The hindsight bias around the Auburn football program is strong after Saturday’s 13-7 loss to Georgia, where injured quarterback Sean White struggled.
While some have come to the defense of White, plenty have criticized Auburn’s decision to start the injured quarterback, who had been deemed too hurt to start the previous week against Vanderbilt, only to come in after halftime and save the game. Even White was critical of himself after not telling the coaching staff that his injury worsened over the course of the game.
But former Auburn coach Pat Dye isn’t buying that line of logic. In a column for Scout.com, Dye came to the defense of Auburn’s decision to start White.
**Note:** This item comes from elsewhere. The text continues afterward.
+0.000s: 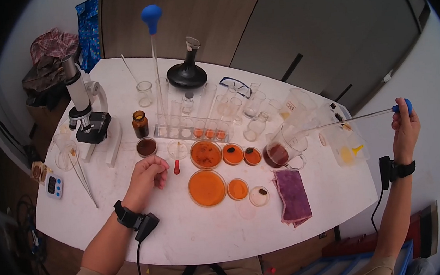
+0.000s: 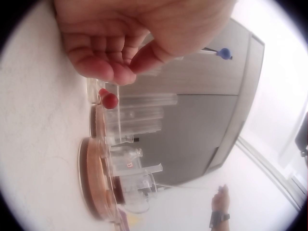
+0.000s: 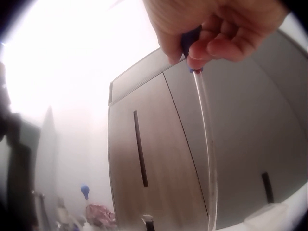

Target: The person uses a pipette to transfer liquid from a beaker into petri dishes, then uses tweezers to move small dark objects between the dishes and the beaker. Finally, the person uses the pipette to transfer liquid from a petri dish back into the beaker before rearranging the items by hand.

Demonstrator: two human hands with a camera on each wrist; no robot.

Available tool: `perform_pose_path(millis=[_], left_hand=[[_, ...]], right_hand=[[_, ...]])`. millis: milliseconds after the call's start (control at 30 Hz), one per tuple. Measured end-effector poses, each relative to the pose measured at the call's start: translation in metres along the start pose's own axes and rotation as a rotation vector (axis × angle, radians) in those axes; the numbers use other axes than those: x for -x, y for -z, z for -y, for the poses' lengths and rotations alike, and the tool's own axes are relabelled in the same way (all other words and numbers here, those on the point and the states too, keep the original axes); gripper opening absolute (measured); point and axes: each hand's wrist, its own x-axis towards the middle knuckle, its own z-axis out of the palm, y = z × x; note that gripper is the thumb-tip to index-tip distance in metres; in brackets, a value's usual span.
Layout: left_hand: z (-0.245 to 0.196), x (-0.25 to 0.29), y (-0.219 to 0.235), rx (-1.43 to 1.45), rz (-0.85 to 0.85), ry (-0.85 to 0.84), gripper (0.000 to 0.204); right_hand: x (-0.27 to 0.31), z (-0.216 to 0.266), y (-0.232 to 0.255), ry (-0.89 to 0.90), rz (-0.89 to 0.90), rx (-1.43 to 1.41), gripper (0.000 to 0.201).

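Observation:
At the right, my right hand [image 1: 406,127] is raised and grips the blue bulb [image 3: 191,42] of a long glass pipette [image 1: 352,119]. The pipette slants down leftward, its lower end at the mouth of a glass measuring jug [image 1: 294,140] with dark red liquid in it. My left hand [image 1: 147,173] hovers low over the table's left half, fingers loosely curled and holding nothing. Just right of its fingertips lies a small red rubber dropper bulb [image 1: 176,167], also seen beneath the fingers in the left wrist view. A dish of dark brown-red liquid [image 1: 146,147] sits beyond this hand.
Orange petri dishes [image 1: 207,188] fill the table's middle, before a test tube rack [image 1: 178,133] with a tall blue-bulbed pipette [image 1: 156,64]. A microscope [image 1: 88,110], brown bottle [image 1: 140,124] and timer [image 1: 54,186] stand left. A purple cloth [image 1: 292,196] lies right, near a plastic tray [image 1: 354,152].

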Motion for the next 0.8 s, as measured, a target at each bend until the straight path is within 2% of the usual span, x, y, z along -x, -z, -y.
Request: perform_pose_path(millis=[233, 467, 500, 533, 667, 800], left_hand=[[0.000, 0.000, -0.001, 0.004, -0.019, -0.001, 0.009], [-0.004, 0.006, -0.002, 0.004, -0.025, 0.008, 0.009], [-0.008, 0.009, -0.005, -0.019, -0.030, -0.052, 0.009], [-0.012, 0.012, -0.011, -0.041, -0.031, -0.111, 0.009], [-0.037, 0.040, -0.046, 0.070, -0.034, -0.133, 0.008], [-0.047, 0.089, -0.110, 0.153, 0.232, -0.096, 0.006]], right_hand=[[0.014, 0.005, 0.026, -0.046, -0.091, -0.155, 0.028], [0.055, 0.005, 0.054, -0.085, -0.073, -0.367, 0.032], [0.065, 0.006, 0.052, -0.096, -0.082, -0.349, 0.034], [0.075, 0.004, 0.051, -0.105, -0.086, -0.351, 0.034], [0.111, 0.002, 0.046, -0.132, -0.072, -0.388, 0.035], [0.139, -0.005, 0.033, -0.143, -0.042, -0.414, 0.034]])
“If you have never had to make those decisions on the sideline during a game, don’t say you know what it’s like,” Dye wrote. “When the tough decisions work they are called great ones. The week before the Tigers brought Sean White in at halftime and it was called a great decision. They brought him out Saturday as the starter and it didn’t work and it has been called a bad decision because the Tigers didn’t win on Saturday.”
Also in his column, Dye draws parallels between that game and his game against Georgia in 1986. In that game, Auburn was favored but quarterback Jeff Burger threw three interceptions and the Bulldogs pulled off the 20-16 upset.
Dye also recalled what happened next.
“Two weeks later Burger made a play on fourth down vs. Alabama,” Dye wrote. “If he doesn’t make it we get beat.”
Dye coached Auburn from 1981 to 1992, winning four SEC titles and amassing a 153-62-5 record.